Content starts
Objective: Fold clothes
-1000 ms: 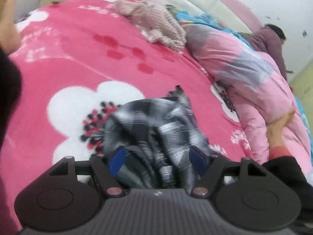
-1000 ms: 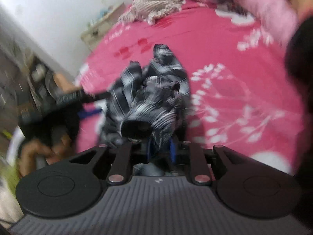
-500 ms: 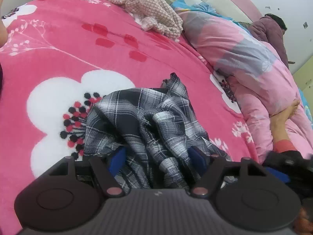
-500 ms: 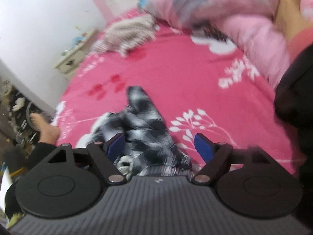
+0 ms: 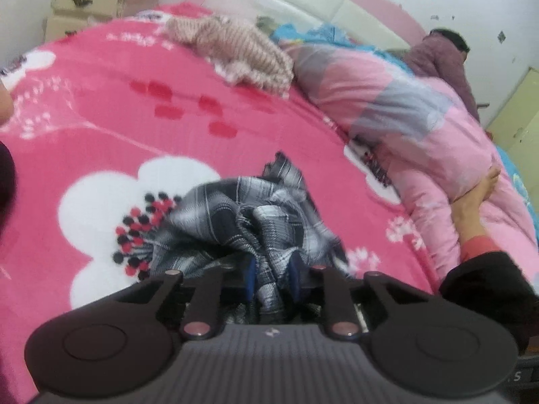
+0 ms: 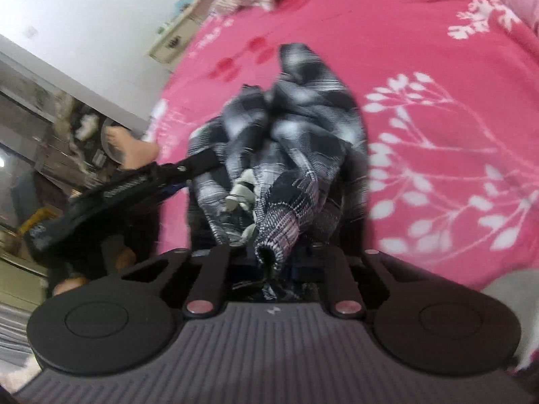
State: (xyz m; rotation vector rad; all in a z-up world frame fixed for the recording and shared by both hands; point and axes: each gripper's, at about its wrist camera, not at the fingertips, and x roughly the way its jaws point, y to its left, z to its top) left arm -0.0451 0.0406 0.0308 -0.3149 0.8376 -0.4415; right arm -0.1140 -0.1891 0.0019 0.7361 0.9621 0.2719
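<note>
A crumpled black, grey and white plaid shirt (image 5: 242, 222) lies bunched on the pink flowered bedspread (image 5: 101, 107). In the left wrist view my left gripper (image 5: 271, 277) has its jaws closing, the blue pads pinching a fold of the shirt. In the right wrist view the same plaid shirt (image 6: 286, 148) rises in a heap, and my right gripper (image 6: 269, 261) has its jaws closing on another bunched edge of it. The left gripper's black body (image 6: 141, 185) shows at the left of the right wrist view, reaching into the shirt.
A beige knitted garment (image 5: 235, 50) lies further up the bed. A rolled pink and grey quilt (image 5: 404, 111) runs along the right side, with a person's foot (image 5: 471, 198) against it and another person (image 5: 441, 57) beyond. A cream nightstand (image 5: 91, 3) stands behind.
Both grippers stood wide half a second ago and have since closed on folds of the plaid shirt. The right gripper has dropped lower and rolled; the shirt is more bunched up.
</note>
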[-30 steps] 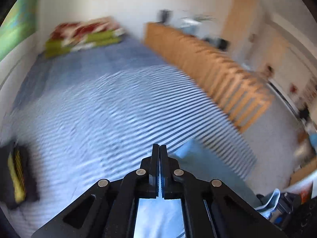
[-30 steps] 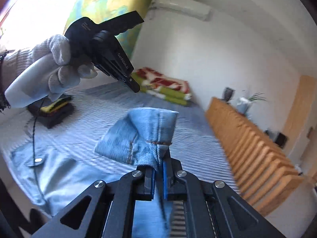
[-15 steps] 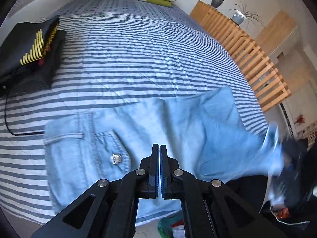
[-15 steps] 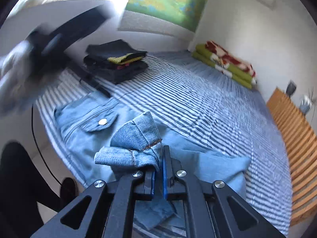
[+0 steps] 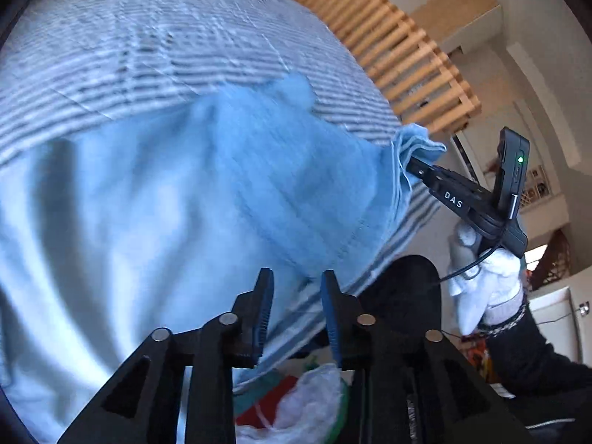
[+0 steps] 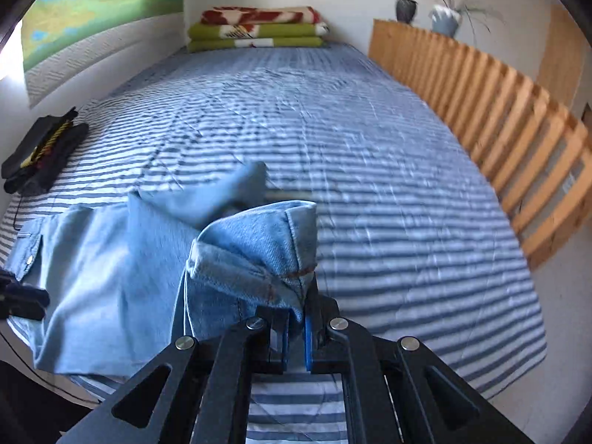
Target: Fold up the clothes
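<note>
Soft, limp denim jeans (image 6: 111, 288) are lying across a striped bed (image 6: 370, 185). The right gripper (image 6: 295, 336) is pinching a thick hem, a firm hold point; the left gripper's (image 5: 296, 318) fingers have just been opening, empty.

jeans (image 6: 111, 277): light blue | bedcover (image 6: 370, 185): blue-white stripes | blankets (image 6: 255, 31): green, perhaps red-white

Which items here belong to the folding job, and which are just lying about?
In the job:
light blue jeans, hem clamped in the right gripper
left gripper, jaws just opening, nothing gripped

Lying about:
folded dark clothes
folded blankets
potted plant
</note>
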A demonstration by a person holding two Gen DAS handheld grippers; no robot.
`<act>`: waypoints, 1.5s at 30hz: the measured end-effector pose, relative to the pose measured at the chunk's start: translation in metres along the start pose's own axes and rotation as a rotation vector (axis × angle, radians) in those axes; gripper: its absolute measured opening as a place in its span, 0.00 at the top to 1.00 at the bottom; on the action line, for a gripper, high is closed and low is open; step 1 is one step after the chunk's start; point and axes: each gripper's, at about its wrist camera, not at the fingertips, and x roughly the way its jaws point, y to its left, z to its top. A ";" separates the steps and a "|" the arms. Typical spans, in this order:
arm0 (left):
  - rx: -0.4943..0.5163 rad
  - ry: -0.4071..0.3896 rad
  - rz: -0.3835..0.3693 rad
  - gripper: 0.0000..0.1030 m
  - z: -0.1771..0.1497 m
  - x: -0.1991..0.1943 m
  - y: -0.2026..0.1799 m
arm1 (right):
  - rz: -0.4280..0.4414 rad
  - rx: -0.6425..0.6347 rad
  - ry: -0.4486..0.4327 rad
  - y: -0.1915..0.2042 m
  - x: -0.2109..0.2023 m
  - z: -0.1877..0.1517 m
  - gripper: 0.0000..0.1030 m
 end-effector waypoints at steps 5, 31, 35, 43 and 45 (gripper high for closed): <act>0.030 -0.003 0.080 0.52 -0.002 0.056 -0.055 | 0.060 0.045 -0.004 -0.027 -0.005 0.000 0.95; 0.510 -0.019 0.543 0.94 -0.039 0.143 -0.207 | 0.254 0.056 0.001 -0.037 -0.014 0.042 0.95; 0.436 -0.082 0.502 0.93 -0.038 0.098 -0.202 | 0.266 0.065 0.000 -0.035 -0.016 0.046 0.95; 0.493 -0.146 0.559 0.44 -0.042 0.122 -0.223 | 0.292 0.033 0.001 -0.021 -0.034 0.062 0.95; 0.469 -0.197 0.599 0.43 -0.043 0.132 -0.229 | 0.295 0.002 -0.003 -0.013 -0.042 0.067 0.95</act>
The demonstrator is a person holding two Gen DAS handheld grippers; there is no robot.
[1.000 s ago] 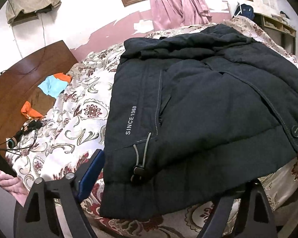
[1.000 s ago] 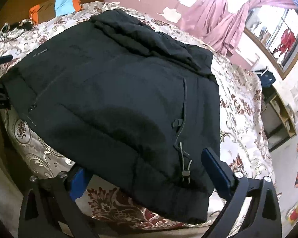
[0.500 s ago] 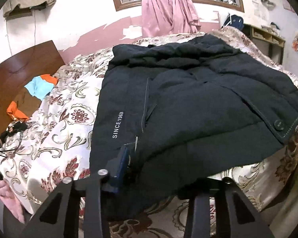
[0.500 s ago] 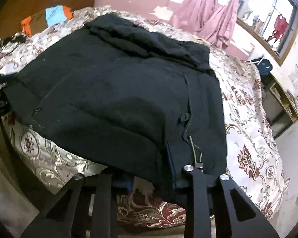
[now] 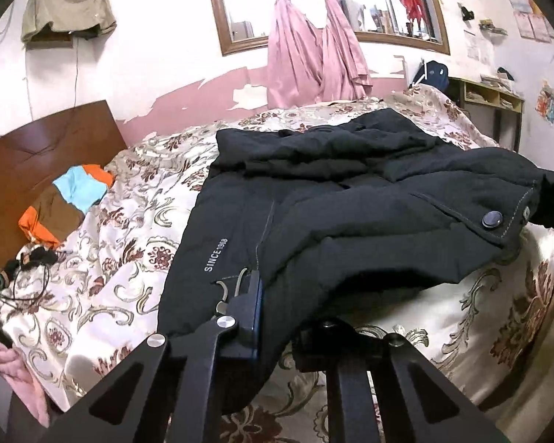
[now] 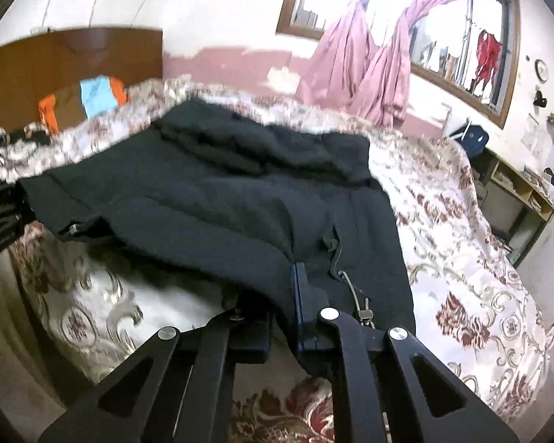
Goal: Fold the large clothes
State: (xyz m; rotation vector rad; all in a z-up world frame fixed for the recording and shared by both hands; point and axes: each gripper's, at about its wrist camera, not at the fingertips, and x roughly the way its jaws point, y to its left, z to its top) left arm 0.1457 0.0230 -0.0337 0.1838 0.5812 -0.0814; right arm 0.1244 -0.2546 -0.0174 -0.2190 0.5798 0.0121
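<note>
Left gripper point(image 5: 273, 317): its jaws are closing on the hem of the black padded jacket point(image 5: 351, 214), fabric pinched between them at lower centre of the left wrist view, beside the drawcord toggle point(image 5: 223, 304). Right gripper point(image 6: 282, 313): jaws narrow and clamped on the opposite hem corner, lower centre of the right wrist view. The jacket lies spread on the floral bedspread point(image 5: 122, 258), collar toward the top of the frame. Recommended procedure: raise both corners evenly, keep the hem taut between the grippers, carry it toward the collar. Uneven lift would likely skew the fold.
</note>
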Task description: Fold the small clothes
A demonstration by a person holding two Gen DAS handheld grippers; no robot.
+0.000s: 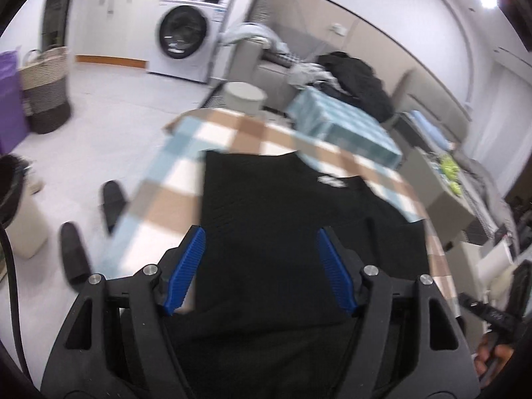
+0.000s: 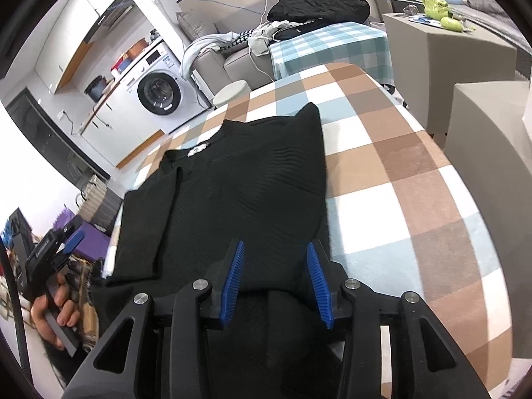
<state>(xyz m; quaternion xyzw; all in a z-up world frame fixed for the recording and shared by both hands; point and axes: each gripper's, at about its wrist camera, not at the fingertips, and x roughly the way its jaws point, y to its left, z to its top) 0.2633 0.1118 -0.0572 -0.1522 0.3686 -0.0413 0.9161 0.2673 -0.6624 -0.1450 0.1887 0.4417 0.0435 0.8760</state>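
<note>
A black ribbed top [image 2: 246, 183] lies flat on the checked tablecloth [image 2: 399, 173], neck label away from me, one side folded in over the body. It also shows in the left wrist view [image 1: 282, 212]. My left gripper [image 1: 261, 237] is open above the garment's near part, its blue pads wide apart and empty. My right gripper [image 2: 274, 249] is open over the garment's near hem, nothing between its pads. The left gripper also shows in the right wrist view [image 2: 71, 237], off the table's left edge, held in a hand.
A second table with a teal checked cloth [image 2: 332, 46] stands behind, with a black jacket [image 2: 319, 0] on the sofa beyond. A washing machine [image 2: 159, 91], a round stool [image 2: 232, 91], a beige cabinet [image 2: 442, 43] and laundry baskets [image 1: 45, 86] surround the table.
</note>
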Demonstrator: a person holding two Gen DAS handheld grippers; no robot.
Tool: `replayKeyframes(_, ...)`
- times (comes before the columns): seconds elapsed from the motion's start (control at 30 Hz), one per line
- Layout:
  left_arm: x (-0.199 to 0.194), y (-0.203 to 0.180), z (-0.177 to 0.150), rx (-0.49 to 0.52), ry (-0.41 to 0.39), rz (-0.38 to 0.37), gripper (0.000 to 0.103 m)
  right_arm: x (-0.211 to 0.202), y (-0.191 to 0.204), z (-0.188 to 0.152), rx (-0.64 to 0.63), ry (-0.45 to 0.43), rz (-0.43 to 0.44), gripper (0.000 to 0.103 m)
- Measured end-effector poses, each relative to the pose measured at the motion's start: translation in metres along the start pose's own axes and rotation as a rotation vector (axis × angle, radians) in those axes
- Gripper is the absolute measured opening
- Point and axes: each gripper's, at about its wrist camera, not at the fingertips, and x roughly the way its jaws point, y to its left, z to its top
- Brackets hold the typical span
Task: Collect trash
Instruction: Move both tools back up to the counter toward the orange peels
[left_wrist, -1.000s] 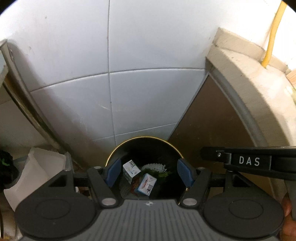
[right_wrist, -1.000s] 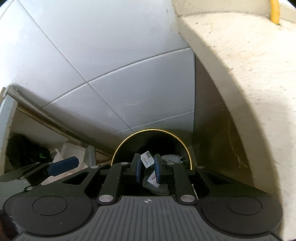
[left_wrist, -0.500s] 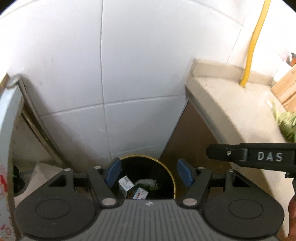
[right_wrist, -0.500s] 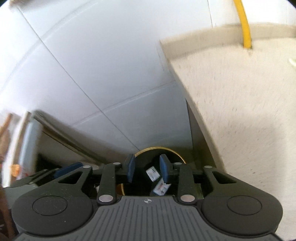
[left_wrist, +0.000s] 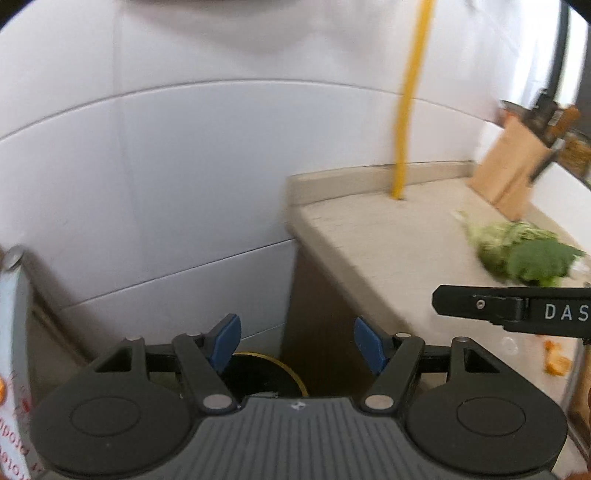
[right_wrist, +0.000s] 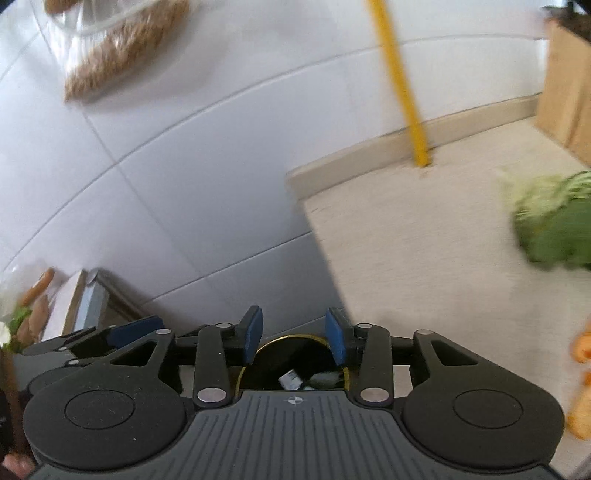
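A black trash bin with a gold rim stands on the floor beside the counter, far below both grippers; a small white carton lies inside it. The bin also shows in the left wrist view. My left gripper is open and empty, high above the bin. My right gripper is open and empty above the bin. Part of the right gripper shows in the left wrist view, over the counter. Orange scraps lie on the counter at the right.
Broccoli and leafy greens lie on the beige counter. A wooden knife block stands at the back right. A yellow pipe runs down the white tiled wall. A shelf edge sits at the lower left.
Both grippers have risen away from the bin, which now looks small and low. The right gripper's jaws have opened wider. The counter top with the greens has come into view.
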Motion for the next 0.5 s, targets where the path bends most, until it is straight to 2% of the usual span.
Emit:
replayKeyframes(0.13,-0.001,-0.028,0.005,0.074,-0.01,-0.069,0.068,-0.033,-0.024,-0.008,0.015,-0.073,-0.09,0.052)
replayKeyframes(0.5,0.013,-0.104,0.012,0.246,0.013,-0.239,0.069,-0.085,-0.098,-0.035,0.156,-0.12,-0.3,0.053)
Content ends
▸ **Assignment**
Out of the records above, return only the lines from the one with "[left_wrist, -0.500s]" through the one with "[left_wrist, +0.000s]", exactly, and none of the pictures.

▸ **Solved exercise**
[left_wrist, -0.500s] 
[right_wrist, -0.500s] 
[left_wrist, +0.000s] 

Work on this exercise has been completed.